> _What the task requires_: Every line from the first in the listing below to the line containing "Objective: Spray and" is to be repeated exactly, and no line past it.

> _Data provided_:
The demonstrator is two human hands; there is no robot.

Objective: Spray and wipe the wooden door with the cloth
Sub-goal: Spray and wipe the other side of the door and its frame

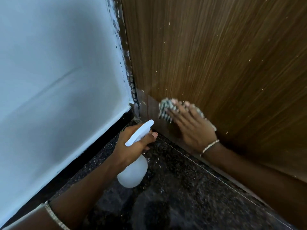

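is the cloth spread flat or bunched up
Bunched: the cloth sits wadded under the right hand, flat fingers pressing it to the door.

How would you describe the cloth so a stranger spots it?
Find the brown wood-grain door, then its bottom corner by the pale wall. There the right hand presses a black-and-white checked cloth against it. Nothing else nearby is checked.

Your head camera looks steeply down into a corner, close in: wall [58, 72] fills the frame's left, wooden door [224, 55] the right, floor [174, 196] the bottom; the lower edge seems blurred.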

> _Output of the task_:
The demonstrator is two human hands; there is no robot.

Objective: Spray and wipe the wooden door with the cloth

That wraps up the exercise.